Directions: In the reply, include exactly the lines of the entries below from the first to the line with "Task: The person", that line included.

Dataset records:
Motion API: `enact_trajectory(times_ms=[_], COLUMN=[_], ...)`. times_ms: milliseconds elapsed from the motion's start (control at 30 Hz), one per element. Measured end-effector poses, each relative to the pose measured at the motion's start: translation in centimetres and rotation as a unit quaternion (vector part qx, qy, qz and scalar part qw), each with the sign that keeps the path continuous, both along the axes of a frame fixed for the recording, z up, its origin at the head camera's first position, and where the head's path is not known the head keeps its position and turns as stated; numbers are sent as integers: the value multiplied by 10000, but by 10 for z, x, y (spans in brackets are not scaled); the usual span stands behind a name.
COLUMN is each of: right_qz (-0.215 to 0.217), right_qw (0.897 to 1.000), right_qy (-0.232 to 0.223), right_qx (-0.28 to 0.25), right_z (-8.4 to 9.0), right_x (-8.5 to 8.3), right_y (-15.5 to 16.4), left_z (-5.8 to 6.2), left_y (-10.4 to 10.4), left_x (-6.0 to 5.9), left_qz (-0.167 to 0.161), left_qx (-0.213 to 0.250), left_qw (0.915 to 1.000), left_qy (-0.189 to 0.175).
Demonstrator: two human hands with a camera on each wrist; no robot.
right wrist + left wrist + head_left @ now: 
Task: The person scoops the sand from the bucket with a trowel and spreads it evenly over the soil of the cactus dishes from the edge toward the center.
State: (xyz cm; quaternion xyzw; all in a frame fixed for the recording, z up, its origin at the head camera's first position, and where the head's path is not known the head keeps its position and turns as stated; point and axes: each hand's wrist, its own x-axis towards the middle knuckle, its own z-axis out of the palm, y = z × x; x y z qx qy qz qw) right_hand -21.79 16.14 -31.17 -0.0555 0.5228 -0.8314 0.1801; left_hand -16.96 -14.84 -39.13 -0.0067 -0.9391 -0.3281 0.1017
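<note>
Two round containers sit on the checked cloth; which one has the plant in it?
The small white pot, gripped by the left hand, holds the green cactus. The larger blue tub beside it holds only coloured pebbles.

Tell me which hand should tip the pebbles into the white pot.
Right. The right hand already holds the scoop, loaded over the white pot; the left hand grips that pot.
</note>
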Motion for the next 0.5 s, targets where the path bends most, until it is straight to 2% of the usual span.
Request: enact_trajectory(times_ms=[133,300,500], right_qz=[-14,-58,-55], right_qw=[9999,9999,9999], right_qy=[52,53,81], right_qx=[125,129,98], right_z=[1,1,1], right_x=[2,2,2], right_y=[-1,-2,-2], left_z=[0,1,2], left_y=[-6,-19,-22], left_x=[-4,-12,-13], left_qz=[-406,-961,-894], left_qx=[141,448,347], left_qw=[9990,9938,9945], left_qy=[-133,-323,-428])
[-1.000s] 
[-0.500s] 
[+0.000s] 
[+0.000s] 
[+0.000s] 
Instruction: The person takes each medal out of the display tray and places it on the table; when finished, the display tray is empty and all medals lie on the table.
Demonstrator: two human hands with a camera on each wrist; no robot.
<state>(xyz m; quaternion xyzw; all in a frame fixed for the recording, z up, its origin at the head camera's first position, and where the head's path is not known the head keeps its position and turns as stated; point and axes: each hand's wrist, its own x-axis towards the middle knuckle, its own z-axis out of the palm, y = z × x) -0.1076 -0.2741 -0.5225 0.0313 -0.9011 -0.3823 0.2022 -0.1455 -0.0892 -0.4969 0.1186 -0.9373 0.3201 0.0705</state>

Result of the task:
Motion API: `enact_trajectory(times_ms=[_], COLUMN=[_], ...)`. times_ms: milliseconds elapsed from the motion's start (control at 30 Hz), one per element. Measured end-effector poses, each relative to the pose measured at the motion's start: translation in centimetres and rotation as a unit quaternion (vector part qx, qy, qz and scalar part qw), each with the sign that keeps the path continuous, both along the axes of a frame fixed for the recording, z up, its origin at the head camera's first position, and where the head's path is not known the head keeps its position and turns as stated; numbers are sent as integers: the value multiplied by 10000, but by 10 for z, x, y (spans in brackets are not scaled); the usual span stands behind a name.
COLUMN is each of: right_qz (-0.215 to 0.217), right_qw (0.897 to 1.000), right_qy (-0.232 to 0.223), right_qx (-0.28 to 0.25), right_z (-8.4 to 9.0), right_x (-8.5 to 8.3), right_y (-15.5 to 16.4), left_z (-5.8 to 6.2), left_y (-10.4 to 10.4), left_x (-6.0 to 5.9), left_qz (-0.167 to 0.161), left_qx (-0.213 to 0.250), left_qw (0.915 to 1.000), left_qy (-0.189 to 0.175).
Demonstrator: two human hands with a camera on each wrist; no robot.
right wrist + left wrist + head_left @ now: 
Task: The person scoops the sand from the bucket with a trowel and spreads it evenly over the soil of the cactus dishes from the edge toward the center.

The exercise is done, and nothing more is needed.